One very useful feature would be to add up to date filtering systems in report only mode (eg SpamAssassin), SPF / DKIM / DMARC checks, etc. Without having your own up to date inbound MTA, it's very difficult to test your own mails for things that might be triggering spam filters.

Do those services really have a feature like that? That seems like they wouldn't people to easily figure out if an email the have sent makes it through filters. Maybe I'm wrong, I have never had to worry about email in a business environment.

SpamAssassin, DKIM, SPF, DMARC are all things that you can check locally, so yeah, you can def. determine if an email is going to get through at least basic filters. Note that SpamAssassin is more a framework, and that a lot of this stuff is going to be bayesian/machine learning kinda stuff, so while you may get through basic level filters, people pay a lot for the higher end stuff, and you can't test those kinds of things. (barracuda email filtering and that kind of thing)

So this is useful for:

1. developing software that sends e-mails, but not having to set up a test environment/pray you don't break production, and

2. testing out new software that insists on sending e-mail when you're just one person in a small/localhost-only environment.

I love it.

One thing I'm sad to see is that there seems to be no TLS/STARTTLS support on the side of develmail. Given that TLS can be a bit finicky to set up and that plaintext SMTP is ideally deprecated as fast as possible, it may be worth a thought to just Let's Encrypt it.

Thanks! We understand that encryption is a must, we plan to add this feature as soon as possible.

Some years ago I wrote a tool called mailcat, which is a fake SMTP server that prints the incoming emails to stdout. I use it to this day when I need it in development. It's available at https://github.com/soveran/mailcat

At my previous company we used mailcatcher[1]. Worked fine, but with lots of e-mails, the service might crash.

[1] https://mailcatcher.me/

You already have an SMTP Server for testing on your OS:

sudo python -m smtpd -n -c DebuggingServer localhost:25

I think some are being a smidgen too hard and dismissive about this.

That you can do this a bunch of other ways isn't really the point at all. Doesn't even matter if it's easy to do.

The point is to make it very easy to do and to provide some additional features in the process.

I am all for "another way to do it" and especially if the goals are making it easier while adding functionality and it doesn't cost me anything.

That's a "win win win" even if you never use it.

I need to make a Username/Password/Domain Checker As A Service. Just send me your bank account credentials and I will verify that they work for you.

pogo77, congrats on launching. somewhat random comment: your site is completely broken when JS is disabled. This is usually not a problem for general Internet population, but somewhat important for your target audience who's got fed up with laggy JS animations and battery drain and installed NoJS with aggressive settings.

It's even broken with enabled JavaScript, but disabled Cookies.
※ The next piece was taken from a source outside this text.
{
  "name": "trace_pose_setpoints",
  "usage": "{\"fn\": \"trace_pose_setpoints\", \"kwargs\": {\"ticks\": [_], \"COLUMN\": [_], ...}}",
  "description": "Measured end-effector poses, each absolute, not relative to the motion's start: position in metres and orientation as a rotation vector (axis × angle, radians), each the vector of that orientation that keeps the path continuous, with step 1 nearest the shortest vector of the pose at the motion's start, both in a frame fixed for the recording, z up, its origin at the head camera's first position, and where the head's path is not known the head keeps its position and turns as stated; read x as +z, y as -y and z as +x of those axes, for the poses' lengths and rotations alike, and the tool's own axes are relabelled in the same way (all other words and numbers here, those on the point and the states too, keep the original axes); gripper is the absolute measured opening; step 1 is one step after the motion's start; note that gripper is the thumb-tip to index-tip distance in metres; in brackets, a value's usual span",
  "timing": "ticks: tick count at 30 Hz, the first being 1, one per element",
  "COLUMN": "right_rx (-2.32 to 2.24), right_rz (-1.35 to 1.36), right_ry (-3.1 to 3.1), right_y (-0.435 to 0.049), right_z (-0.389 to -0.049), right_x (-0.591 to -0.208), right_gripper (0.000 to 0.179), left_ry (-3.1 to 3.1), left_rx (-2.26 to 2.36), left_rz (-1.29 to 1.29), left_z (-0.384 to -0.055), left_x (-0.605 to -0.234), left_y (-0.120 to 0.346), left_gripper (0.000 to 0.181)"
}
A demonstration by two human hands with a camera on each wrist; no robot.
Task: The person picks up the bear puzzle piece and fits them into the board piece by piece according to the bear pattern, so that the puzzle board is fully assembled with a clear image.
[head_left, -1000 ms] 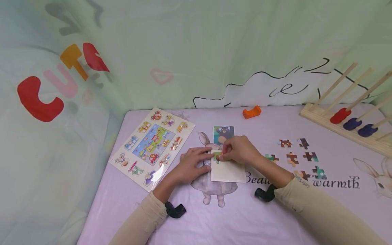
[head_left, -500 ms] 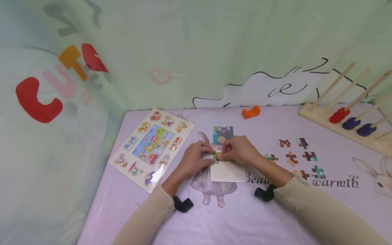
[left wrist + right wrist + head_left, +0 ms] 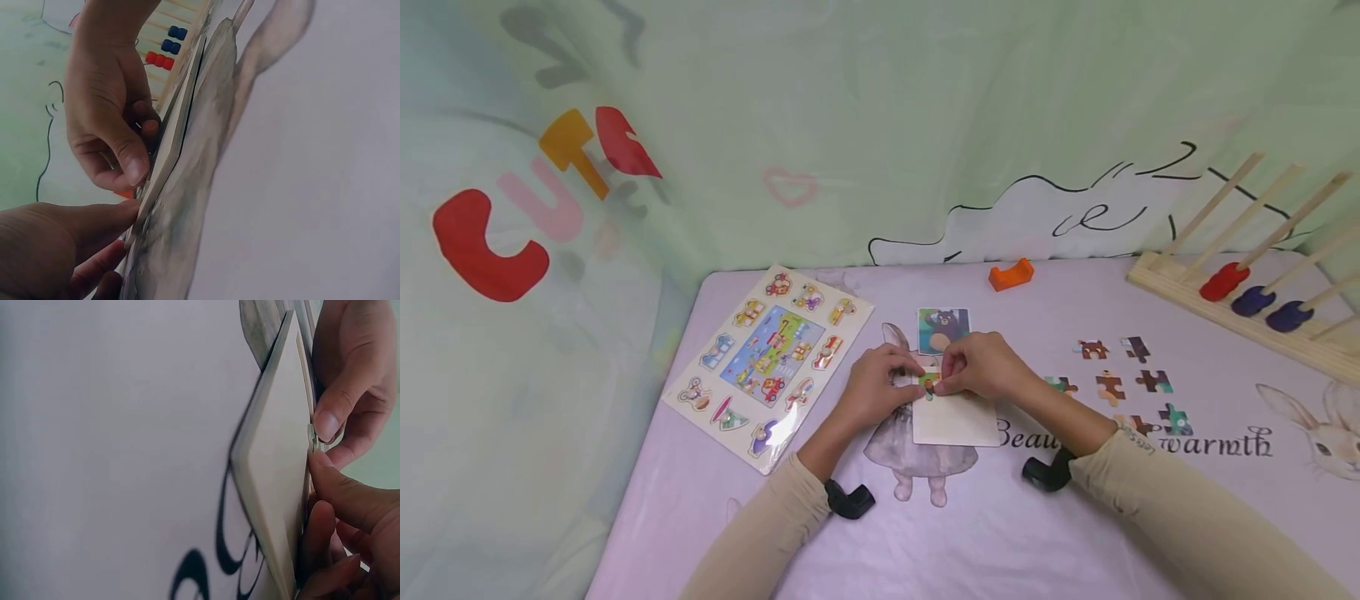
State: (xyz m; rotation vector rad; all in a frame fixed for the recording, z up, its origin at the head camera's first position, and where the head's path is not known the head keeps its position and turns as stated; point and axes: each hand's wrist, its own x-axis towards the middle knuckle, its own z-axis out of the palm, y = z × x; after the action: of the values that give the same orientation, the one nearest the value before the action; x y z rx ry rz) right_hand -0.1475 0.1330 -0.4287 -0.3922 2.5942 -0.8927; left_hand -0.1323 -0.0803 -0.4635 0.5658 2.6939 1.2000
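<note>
A small puzzle piece [image 3: 929, 384], green with brown, lies at the upper left of a pale puzzle board [image 3: 957, 423]. My right hand [image 3: 987, 367] pinches the piece from its right side with thumb and index finger. From the other side my left hand [image 3: 877, 385] curves in, thumb and index finger at the piece's left edge. Both thumb tips nearly meet there in the right wrist view, where the piece's thin edge [image 3: 312, 437] shows between the left thumb and the right fingers. Just above the board lies a bear picture card [image 3: 942, 330], partly covered by my right hand.
Several loose puzzle pieces [image 3: 1109, 385] lie to the right, some partly behind the right forearm. A vehicle peg puzzle [image 3: 808, 394] rests at left. An orange block [image 3: 1011, 274] sits at the back, and a wooden bead rack [image 3: 1195, 298] stands at back right.
My left hand has drawn its spread fingers in from the board's left edge, and its thumb and index finger now close in on the piece. My right hand keeps its pinch in place.
</note>
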Motion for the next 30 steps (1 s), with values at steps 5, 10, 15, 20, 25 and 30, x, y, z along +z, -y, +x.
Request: {"fn": "trace_pose_setpoints", "kwargs": {"ticks": [5,10,15,20,25,30], "right_rx": [-0.897,-0.9,-0.935,-0.95,-0.945,-0.913], "right_rz": [-0.403,-0.398,-0.405,-0.42,-0.422,-0.389], "right_ry": [-2.603,-2.604,-2.598,-2.604,-2.625,-2.657], "right_y": [-0.133,-0.133,-0.136,-0.141,-0.149,-0.163], "right_z": [-0.147,-0.147,-0.146,-0.144,-0.143,-0.143], "right_x": [-0.43,-0.431,-0.432,-0.431,-0.429,-0.424], "right_gripper": [0.022,0.022,0.022,0.02,0.018,0.017], "left_ry": [-2.702,-2.697,-2.692,-2.688,-2.688,-2.687], "left_rx": [1.211,1.223,1.232,1.235,1.246,1.25], "left_rz": [0.571,0.569,0.566,0.562,0.558,0.545], "left_z": [-0.133,-0.133,-0.132,-0.132,-0.131,-0.131], "left_x": [-0.464,-0.465,-0.465,-0.464,-0.464,-0.465], "left_y": [0.081,0.081,0.081,0.081,0.081,0.081], "left_gripper": [0.018,0.017,0.017,0.017,0.017,0.017]}}
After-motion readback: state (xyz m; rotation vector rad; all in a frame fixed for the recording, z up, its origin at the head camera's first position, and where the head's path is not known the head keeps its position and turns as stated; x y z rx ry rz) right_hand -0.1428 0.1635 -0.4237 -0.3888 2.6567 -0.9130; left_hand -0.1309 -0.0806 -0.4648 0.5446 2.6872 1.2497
Sadly lots of sites are nowadays.

    As a startup we currently offer one simple subscription program completely for FREE! 
    Meanwhile, we are working hard on our paid plans with plenty of new features, everyone who signs up for our current free plan will be automatically migrated to our highest paid plan for free forever!
    **In case of excessive or unreasonable use of service, additional limits may be applied
As a developer, I appreciate being able to lightly use a service for free. I also appreciate that people have to be paid. It's ok to charge for something that gives value to other people. I think that promising early users to be free forever is short sighted. Maybe they have to offer it for free because it is relatively easy to just spin up your own SMTP sink locally.

* I would not use a free service - I want to know that my company is a customer. I want recourse/support if there a problem. That said - be sure to get insurance, for when there is a fck up.

* I want to pay to make sure that companies we use stay in business.

* If my business is using your services to make money - you should be able to ask for money easily.

* The "free forever" send the message that you are shy about asking for money.

* Start testing pricing now. (with the price "reduced" to "free" - ie use strikethrough)

* Remember a startup is only a business if it is charging for its services. Otherwise, it is just an expensive hobby.

Also, I think of all the services I've used that (usually quietly) limit their "free forever" service into a tier and scrub it from their marketing once they get rolling and don't need to over-promise in their marketing anymore.

I'm sure it converts better, but it feels more honest to remove the "forever" part.

Claiming to be free forever AND being a service that explicitly expects you to send a bunch of real email addresses to, is almost on the level of a Nigerian prince for sketchy behaviour.

I cannot believe anyone would use this service

In a Java environment, we spin up an instance of Dumbster [0] using our test harnesses, run our integration tests and tear it back down.

[0] https://github.com/athalay07/dumbster

For testing/dev at work, I wrote a little go app that listens to SMTP on port 2525, collects mail into a boltdb, and presents it in a very simple web UI (port 7070) that lets you browse users and their mail. (A simple drill-down of list of users / emails for user / message details, including all mime parts and download links for attachments. The top page has a "clear" button.)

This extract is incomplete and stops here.